Schocks Lied-Aufnahmen von LP auf CD
Lange Zeit wurden auf CD nur einige Kunstlieder, von Rudolf Schock gesungen, angeboten.
Wichtigste Ursache war das Imago-Problem, das den Sänger zeitlebens verfolgt hat: das nachweislich falsche Imago des "nur Operettensängers".
Bei solchem Imago liegt 'Oper' schon problematisch, geschweige denn Lieder von Schubert, Schumann usw. Produzenten versprechen sich keinen Gewinn davon.

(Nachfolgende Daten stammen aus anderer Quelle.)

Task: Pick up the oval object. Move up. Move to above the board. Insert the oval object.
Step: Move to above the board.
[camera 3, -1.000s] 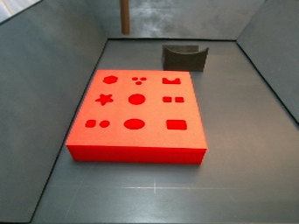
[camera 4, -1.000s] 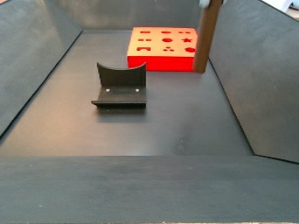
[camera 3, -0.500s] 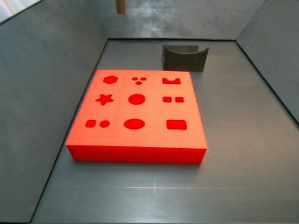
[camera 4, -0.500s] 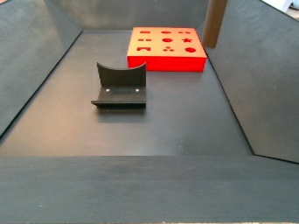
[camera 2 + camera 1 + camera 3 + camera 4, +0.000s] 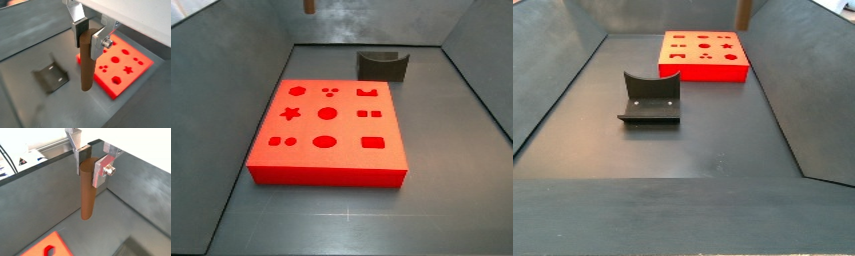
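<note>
My gripper (image 5: 90,162) is shut on the oval object (image 5: 87,193), a tall brown peg that hangs straight down from between the silver fingers; both show in the second wrist view too (gripper (image 5: 90,37), peg (image 5: 86,65)). The peg is high above the floor. In both side views only its lower tip shows at the upper edge (image 5: 309,6) (image 5: 746,12), and the gripper is out of frame. The board (image 5: 329,125) is a flat bright red block with shaped cutouts lying on the floor (image 5: 704,55). In a wrist view it lies below and beyond the peg (image 5: 123,70).
The dark fixture (image 5: 382,66) stands on the floor behind the board, and shows in the second side view (image 5: 649,97) and a wrist view (image 5: 52,78). Grey sloping walls (image 5: 225,60) enclose the floor on all sides.
The peg has risen straight up. A second ago a long part of it showed in the side views; now only its tip remains at the upper edge.
</note>
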Robot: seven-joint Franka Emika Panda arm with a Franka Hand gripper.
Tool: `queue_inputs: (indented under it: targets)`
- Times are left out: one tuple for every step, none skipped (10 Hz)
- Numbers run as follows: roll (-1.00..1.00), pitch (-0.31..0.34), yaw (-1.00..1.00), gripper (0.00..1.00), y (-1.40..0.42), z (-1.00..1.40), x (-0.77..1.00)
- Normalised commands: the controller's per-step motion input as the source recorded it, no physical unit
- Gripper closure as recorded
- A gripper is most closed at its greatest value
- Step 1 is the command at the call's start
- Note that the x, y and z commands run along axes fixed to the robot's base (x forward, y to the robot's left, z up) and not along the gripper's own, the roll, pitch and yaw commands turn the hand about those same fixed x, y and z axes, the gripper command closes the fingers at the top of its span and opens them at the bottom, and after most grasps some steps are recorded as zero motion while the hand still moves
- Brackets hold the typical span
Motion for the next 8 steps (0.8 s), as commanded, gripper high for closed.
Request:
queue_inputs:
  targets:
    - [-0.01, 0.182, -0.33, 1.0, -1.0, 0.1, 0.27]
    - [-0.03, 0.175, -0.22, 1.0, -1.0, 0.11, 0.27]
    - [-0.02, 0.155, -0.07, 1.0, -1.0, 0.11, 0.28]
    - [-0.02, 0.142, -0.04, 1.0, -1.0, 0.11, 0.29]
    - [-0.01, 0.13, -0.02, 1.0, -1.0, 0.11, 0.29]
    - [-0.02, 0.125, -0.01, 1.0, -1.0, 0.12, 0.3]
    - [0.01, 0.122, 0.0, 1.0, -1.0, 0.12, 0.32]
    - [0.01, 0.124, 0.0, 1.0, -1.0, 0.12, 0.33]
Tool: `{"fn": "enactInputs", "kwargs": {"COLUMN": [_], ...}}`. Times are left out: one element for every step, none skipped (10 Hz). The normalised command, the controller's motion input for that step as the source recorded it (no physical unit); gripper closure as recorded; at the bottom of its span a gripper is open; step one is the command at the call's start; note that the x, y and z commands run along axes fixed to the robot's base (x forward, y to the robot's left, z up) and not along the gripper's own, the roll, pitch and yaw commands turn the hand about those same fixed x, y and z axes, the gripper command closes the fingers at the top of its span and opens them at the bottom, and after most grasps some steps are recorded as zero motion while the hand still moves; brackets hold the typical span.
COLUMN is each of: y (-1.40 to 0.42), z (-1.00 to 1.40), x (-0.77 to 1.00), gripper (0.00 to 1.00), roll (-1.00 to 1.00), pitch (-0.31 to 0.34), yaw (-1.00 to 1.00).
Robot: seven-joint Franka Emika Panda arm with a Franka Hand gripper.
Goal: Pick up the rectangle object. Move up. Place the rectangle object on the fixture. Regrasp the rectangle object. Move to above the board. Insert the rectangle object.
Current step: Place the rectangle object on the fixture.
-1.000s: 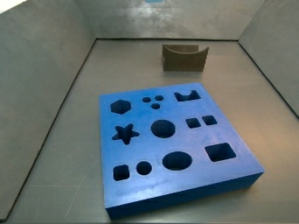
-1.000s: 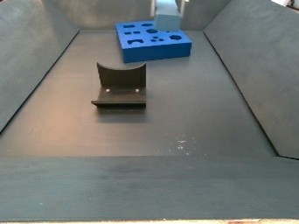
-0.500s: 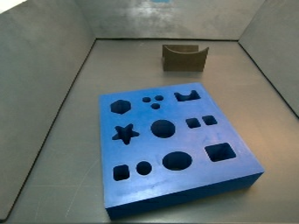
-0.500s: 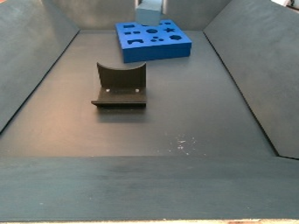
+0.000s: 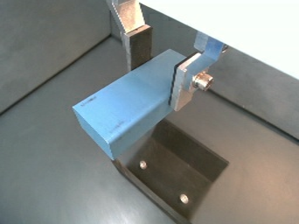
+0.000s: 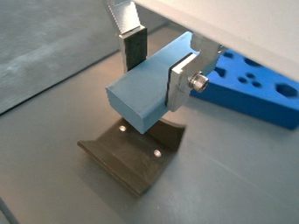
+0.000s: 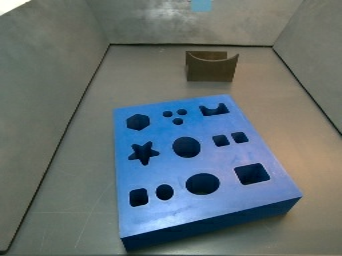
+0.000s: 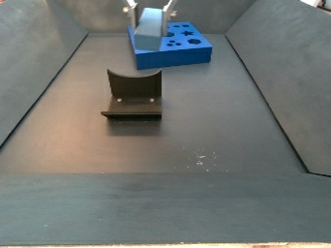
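Tool with rectangle object above fixture

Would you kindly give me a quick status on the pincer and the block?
Pincer shut on rectangle object, held in the air. Fixture below it, empty. Board holes all unfilled. Nothing in the way.

The gripper hangs in the air with its two flat silver fingers closed against opposite faces of the rectangle object, the block filling the gap between the dark pads. Both wrist views show the same clamped hold. In a side view the gripper sits high near the far end of the enclosure, only its lower part in frame.
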Motion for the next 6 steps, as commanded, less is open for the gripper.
{"fn": "enactInputs", "kwargs": {"y": [0.07, 0.06, 0.06, 0.06, 0.05, 0.06], "z": [-0.04, -0.02, -0.02, -0.02, -0.02, -0.01], "x": [0.53, 0.44, 0.34, 0.28, 0.21, 0.13], "gripper": [1.0, 1.0, 1.0, 1.0, 1.0, 1.0], "roll": [-1.0, -1.0, -1.0, -1.0, -1.0, -1.0], "pitch": [0.156, 0.189, 0.233, 0.264, 0.299, 0.349], "yaw": [0.33, 0.29, 0.24, 0.2, 0.15, 0.08]}}
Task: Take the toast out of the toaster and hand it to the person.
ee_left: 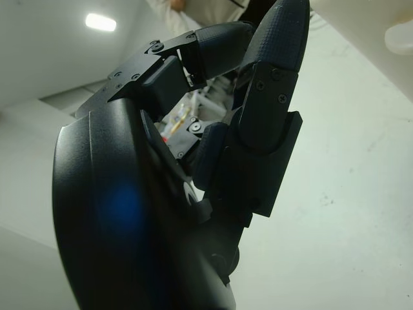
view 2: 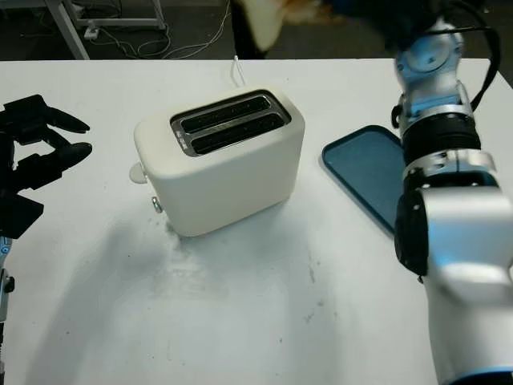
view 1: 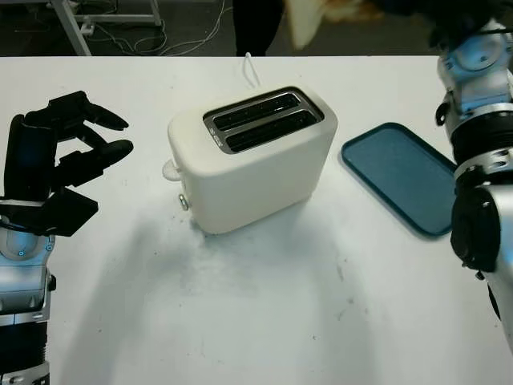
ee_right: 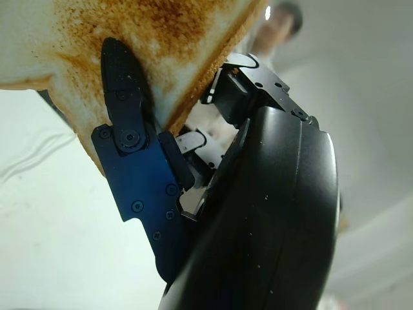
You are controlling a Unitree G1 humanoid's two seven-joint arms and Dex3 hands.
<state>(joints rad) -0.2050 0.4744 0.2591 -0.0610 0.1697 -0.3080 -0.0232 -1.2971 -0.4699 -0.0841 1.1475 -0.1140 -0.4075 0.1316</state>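
Bright overhead light is washing the white table (view 1: pixel 264 321); soft shadow is falling lower left of the toaster (view 1: pixel 252 156); the frame's top edge is blurring.

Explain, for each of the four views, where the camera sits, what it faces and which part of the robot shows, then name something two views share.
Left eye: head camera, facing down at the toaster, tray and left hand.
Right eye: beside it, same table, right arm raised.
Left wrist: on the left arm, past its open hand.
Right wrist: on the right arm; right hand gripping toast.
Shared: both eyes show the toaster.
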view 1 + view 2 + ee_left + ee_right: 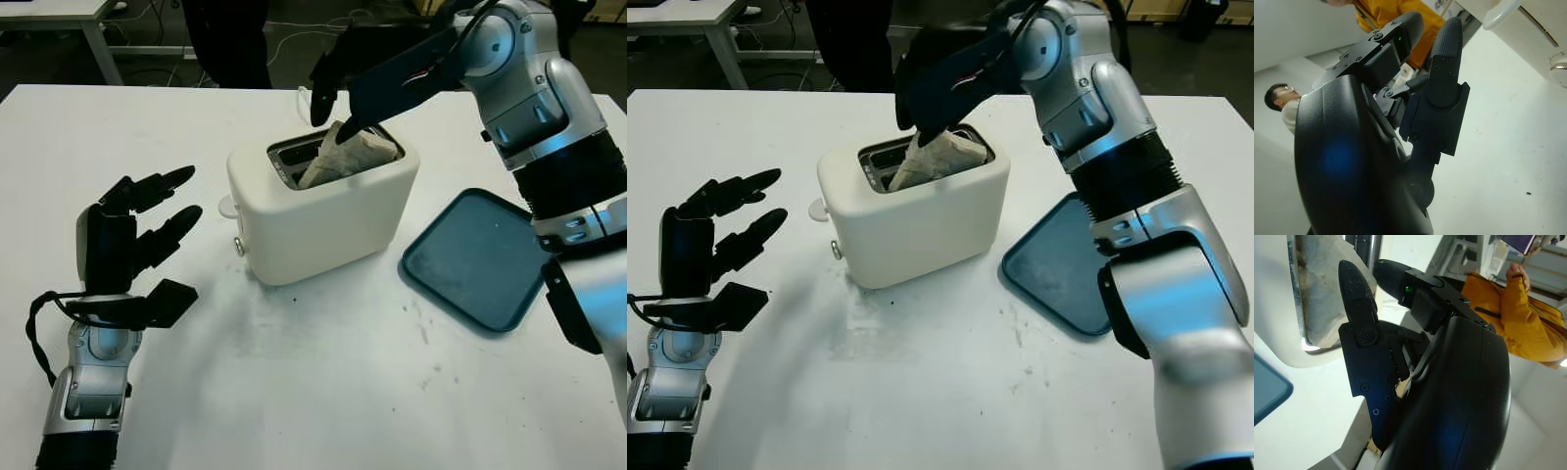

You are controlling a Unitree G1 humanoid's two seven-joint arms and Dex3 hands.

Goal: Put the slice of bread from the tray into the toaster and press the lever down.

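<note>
A: Our right robot hand [333, 103] sits at the upper middle of the frame, right over the toaster [323, 201]. Its fingertips [319, 110] are at the top of the slice of bread [348, 155]; we cannot tell whether they pinch it or just touch it.

B: And the bread leans in the nearer slot, crumpled, with a good part poking above the rim. The blue tray [480, 259] at the right has nothing on it.

A: Our left robot hand [132, 245] is open at the left of the frame, well apart from the toaster, holding nothing.

B: The lever [228, 207] on the toaster's left end looks up. We judge the risk is a jam: a tilted, folded slice could catch on the slot edge, and pushing may tear it or shift the toaster on the table [294, 392].
</note>
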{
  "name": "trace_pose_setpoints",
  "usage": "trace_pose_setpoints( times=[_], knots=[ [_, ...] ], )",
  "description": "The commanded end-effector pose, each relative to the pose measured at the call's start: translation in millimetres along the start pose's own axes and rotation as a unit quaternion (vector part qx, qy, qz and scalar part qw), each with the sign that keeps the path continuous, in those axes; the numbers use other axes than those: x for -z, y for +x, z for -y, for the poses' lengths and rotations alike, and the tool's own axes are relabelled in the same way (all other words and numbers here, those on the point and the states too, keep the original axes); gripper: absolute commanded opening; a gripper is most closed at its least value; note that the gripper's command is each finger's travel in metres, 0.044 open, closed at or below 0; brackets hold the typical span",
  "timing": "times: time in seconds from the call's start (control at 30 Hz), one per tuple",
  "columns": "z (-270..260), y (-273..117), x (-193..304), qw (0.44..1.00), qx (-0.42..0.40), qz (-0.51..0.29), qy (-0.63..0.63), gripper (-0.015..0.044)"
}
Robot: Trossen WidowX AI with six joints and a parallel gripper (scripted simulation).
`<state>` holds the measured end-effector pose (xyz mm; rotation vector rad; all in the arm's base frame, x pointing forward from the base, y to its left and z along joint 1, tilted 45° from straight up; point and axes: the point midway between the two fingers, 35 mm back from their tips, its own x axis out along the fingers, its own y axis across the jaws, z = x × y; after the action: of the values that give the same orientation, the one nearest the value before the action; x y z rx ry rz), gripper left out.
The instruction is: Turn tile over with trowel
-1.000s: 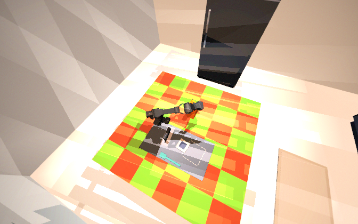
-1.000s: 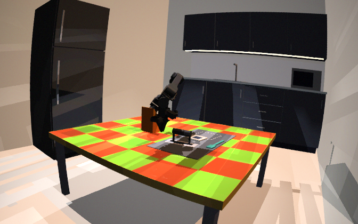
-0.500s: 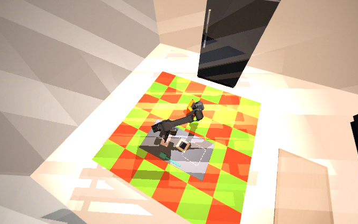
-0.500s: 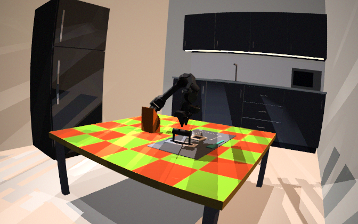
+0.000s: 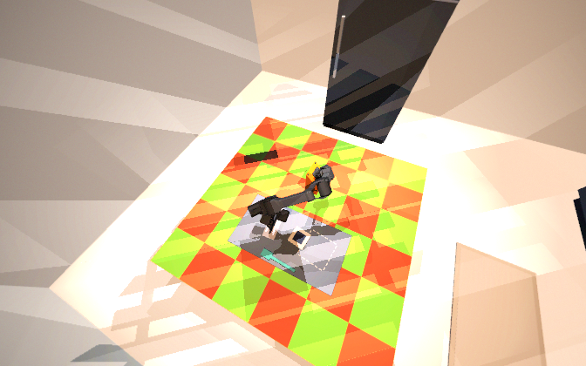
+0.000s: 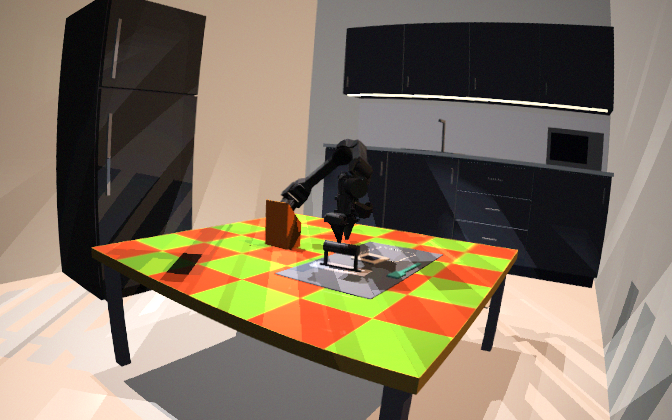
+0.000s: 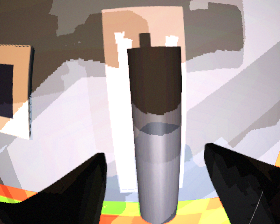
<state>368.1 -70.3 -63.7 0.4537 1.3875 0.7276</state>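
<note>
Two open fingers flank one dark handle

Both fingers of the claw [image 5: 271,230] [image 6: 344,240] [image 7: 156,150] stand parted and grasp nothing. The bar-handled tool [image 5: 269,234] [image 6: 341,247] [image 7: 157,140] is beneath them, on the mat [image 5: 331,282] [image 6: 302,273] [image 7: 226,100]. In the wrist view its raised dark handle runs lengthwise between the fingertips, with a visible gap on either side; its flat plate lies under the handle.

The tile [image 5: 299,238] [image 6: 373,258] [image 7: 2,90] lies flat on the mat near that plate, to the left of the claw in the wrist view. Its dark square faces up, and it sits beside the dashed outline [image 5: 335,247]. A teal flat tool [image 5: 278,260] [image 6: 403,270] lies on the mat as well, apart from the claw.
</note>
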Motion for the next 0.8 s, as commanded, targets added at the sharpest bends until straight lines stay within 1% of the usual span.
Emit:
trace_pose_setpoints(
  times=[0.0, 0.53, 0.67, 0.77],
  knots=[
    [0.5, 6.9, 1.9, 1.0, -0.004, 0.0, 0.005, 0.027],
    [1.4, 29.8, 1.8, 1.0, -0.004, 0.0, 0.005, 0.027],
    [1.4, 29.8, 1.8, 1.0, -0.004, 0.0, 0.005, 0.0165],
    [1.4, 29.8, 1.8, 1.0, -0.004, 0.0, 0.005, 0.0145]
  ],
)
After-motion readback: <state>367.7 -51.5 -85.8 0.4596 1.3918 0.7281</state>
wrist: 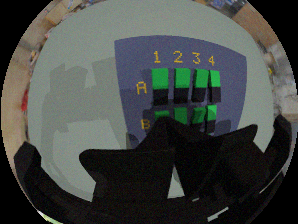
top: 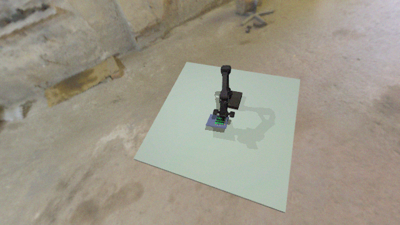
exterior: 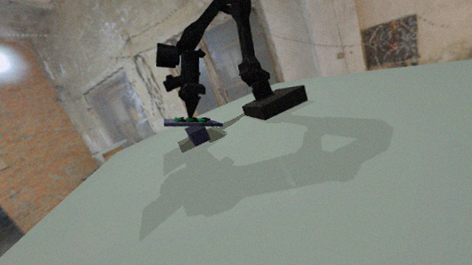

Es ist für Rudolf Schocks Reputation denn auch außerordentlich günstig gewesen, daß ab 2000 die Rundfunkarchive nutzbar gemacht werden konnten.
Dadurch lernten Musikfreunde in der ganzen Welt noch einmal den großen, vielseitigen Tenor kennen, der Rudolf Schock in den 40er, 50er und 60er Jahren des vorigen Jhts. war.
Kleine CD-Gesellschaften produzierten auf einmal für ein noch bestehendes, sowie neues Publikum erfolgreich interessante und qualitativ gute Rundfunkaufnahmen mit Rudolf Schock. Viel Oper und Operette - Gesamtaufnahmen und einzelne Fragmente -, aber auch Werke wie Händels 'Messias' und Beethovens 'Missa Solemnis'.
EMI (jetzt WARNER) brachte fast ihr ganzes Schockrepertoire - ohne die Kunstlieder (!) - auf den CD-Markt, und SONY/Eurodisc versuchte/versucht ebenfalls einiges abzukriegen, wobei sie sich ziemlich ungeschickt auf das Schock-Revival einstellte/einstellt.
Danach waren es wieder kleine CD-Produzenten, die an Schocks Kunstlieder-Repertoire auf EMI erinnerten!
Im Jahre 2008 widmete CD-Label 'Membran' aus ihrer 10CD-Box (Documents Order Nr: PC 232541 321) eine CD größtenteils dem 'Lied-Sänger Rudolf Schock'
(für mehr Information siehe: 'RS auf CD'). Die technische Qualität der Kopien ist wechselnd, aber im ganzen genommen befriedigend.